Sei lá, mas tenho achado a nossa vida meio besta. Eu não digo a minha, a sua ou a de qualquer outro ser humano em especial, muito menos a vida de uma pessoal, hum... mais especial, sei lá porquê. Estou falando mesmo da vida humana, em geral, absolutamente generalizante.
É que fiquei pensando em quanta gente há no mundo... Que vivemos uns 80 anos, apenas, e que, em duas gerações somos completamente esquecidos para nunca mais sermos lembrados e que, enquanto vivemos, ficamos nessa de crescer, se reproduzir, trabalhar, trabalhar, trabalhar, talvez ir a alguns churrascos e pronto. Fiquei pensando em como simplesmente acordamos de madrugada, pegamos aquele metrô lotado pela manhã, fazemos um trabalho que às vezes não tem mesmo nenhum sentido, depois vamos para casa, assistir à TV e dormir apenas para começar de novo.
E então... É só isso? Essa vida besta? Então que diferença faz um ou outro genocídio, afinal? É tão “eee-oe vida de gado, povo marcado, povo feliz”...
Fiquei pensando que passamos anos numa escola que fica ensinando trigonometria, nos preparando... Efetivamente para quê? Para batermos ponto? E que nossos pais simplesmente nos preparam para “termos independência” e nos cuidarmos sozinhos... Para quê? Para comprarmos, vendermos e necessitarmos trabalhar para pagar nossa comida.
E isso nem tem relação com o nível social, não... Estive pensando em quantas pessoas são pagas para ler documentos. Outras para escrever decretos legislativo, outras para decidir se o que outras fizeram estava certo ou errado... E o quanto essas ações, por mais que influenciem uma comunidade (e eu questiono se influenciam mesmo), não são, para quem as fazem, tão destituídas de sentido de finalidade quanto apertar um parafuso no filme Tempos Modernos.

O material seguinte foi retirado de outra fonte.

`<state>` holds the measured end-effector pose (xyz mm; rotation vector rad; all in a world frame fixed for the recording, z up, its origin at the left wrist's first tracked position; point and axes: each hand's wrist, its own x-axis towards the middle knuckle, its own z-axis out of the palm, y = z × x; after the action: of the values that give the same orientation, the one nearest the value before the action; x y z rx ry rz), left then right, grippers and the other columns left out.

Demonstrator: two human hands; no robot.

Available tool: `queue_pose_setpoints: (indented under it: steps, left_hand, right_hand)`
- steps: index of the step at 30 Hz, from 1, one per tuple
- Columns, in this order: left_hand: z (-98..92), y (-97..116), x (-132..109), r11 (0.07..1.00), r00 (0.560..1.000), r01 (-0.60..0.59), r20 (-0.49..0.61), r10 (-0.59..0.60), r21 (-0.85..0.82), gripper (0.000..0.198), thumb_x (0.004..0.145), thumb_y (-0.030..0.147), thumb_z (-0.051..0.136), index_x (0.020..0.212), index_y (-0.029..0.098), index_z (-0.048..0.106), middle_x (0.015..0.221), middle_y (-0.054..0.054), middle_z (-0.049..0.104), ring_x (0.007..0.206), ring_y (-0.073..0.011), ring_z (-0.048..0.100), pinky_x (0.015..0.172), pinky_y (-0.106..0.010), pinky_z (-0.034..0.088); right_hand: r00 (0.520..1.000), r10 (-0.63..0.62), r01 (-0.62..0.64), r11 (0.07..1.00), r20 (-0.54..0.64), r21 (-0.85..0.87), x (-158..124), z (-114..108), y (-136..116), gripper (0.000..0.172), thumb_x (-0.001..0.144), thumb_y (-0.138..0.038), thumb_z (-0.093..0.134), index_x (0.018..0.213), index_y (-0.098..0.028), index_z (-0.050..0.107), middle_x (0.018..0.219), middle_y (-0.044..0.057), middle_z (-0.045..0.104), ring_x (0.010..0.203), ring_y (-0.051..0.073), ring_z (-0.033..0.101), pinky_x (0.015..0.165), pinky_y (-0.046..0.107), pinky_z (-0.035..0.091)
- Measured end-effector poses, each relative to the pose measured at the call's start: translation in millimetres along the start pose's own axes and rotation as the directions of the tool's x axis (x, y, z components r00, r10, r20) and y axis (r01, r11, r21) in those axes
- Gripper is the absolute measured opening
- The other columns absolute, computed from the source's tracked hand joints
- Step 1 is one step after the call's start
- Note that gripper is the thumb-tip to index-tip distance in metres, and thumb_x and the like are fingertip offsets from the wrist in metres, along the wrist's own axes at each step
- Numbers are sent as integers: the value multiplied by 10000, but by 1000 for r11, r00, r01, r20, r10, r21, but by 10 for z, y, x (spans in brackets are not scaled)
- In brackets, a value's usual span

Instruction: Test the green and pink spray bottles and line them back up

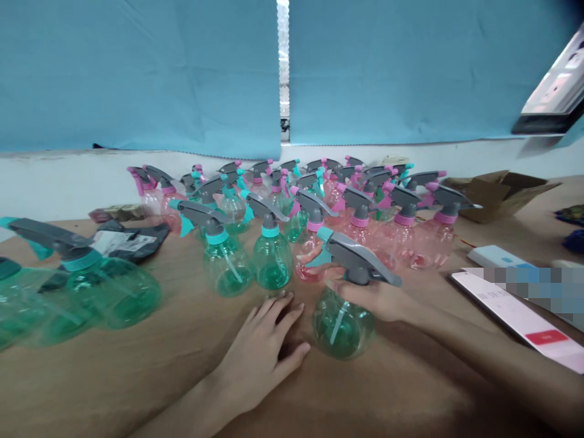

A nossa vida é muito estranha... Há pessoas cuja única função é levar outras para outros lugares. Elas apenas fazem isso, durante 8 horas de um dia de 24 horas... É um trabalho muito útil, é verdade, mas que, se pararmos para pensar, é destituído de sentido real para que o faz. Outras pessoas são apenas preparadas para falar em nome de outras pessoas, defendendo as causas dessas pessoas, perante um terceiro que não tem nada a ver com isso. É um bom trabalho para alguns, dá muito dinheiro e prosperidade, mas... Mais uma vez, sem sentido!
Por que as pessoas simplesmente não vão para seus trabalhos?
Por que elas não dizem para o juiz o que é certo ou errado?
Por que esse juiz tem apenas a função de dizer o que é certo e errado? Por que ele não pode fazer outras coisas?
O que eu quero dizer com isso é: cadê a criatividade? Cadê o trabalho que, sim, pode dar dor de cabeça, mas é satisfatório, é o local onde o ser humano desenvolve suas potencialidades e mostra-se à sociedade e a ele mesmo como ser autônomo? Não existe... Ou existe em uma escala muito pequena que apenas confirma sua não existência.
Para quê o trabalho? Para quê toda essa complexidade de sistemas, coisas? O mundo é muito complexo, complexo demais, precisa de engrenagens demais para, na realidade, não funcionar direito. Sim, por que quem efetivamente tem se beneficiado desse sistema? O capitalismo? Os homens ricos? Podem realmente ter dinheiro, mas realmente se beneficiaram do sistema? Em quantas gerações serão esquecidos? Quanto de prazer e de desenvolvimento de potencialidades conseguiram realizar?
Eu não sei...
Só sei que tenho achado essa vida muito besta.
Besta demais.
E o ser humano nada mais do que um animal. Um animal tão racional quanto qualquer outro animal, só que com mania de complexidade que faz com que tudo fique exatamente do jeito que foi: uma vida besta, que não leva a nada, é só sofrimento e depois esquecimento, nem nada.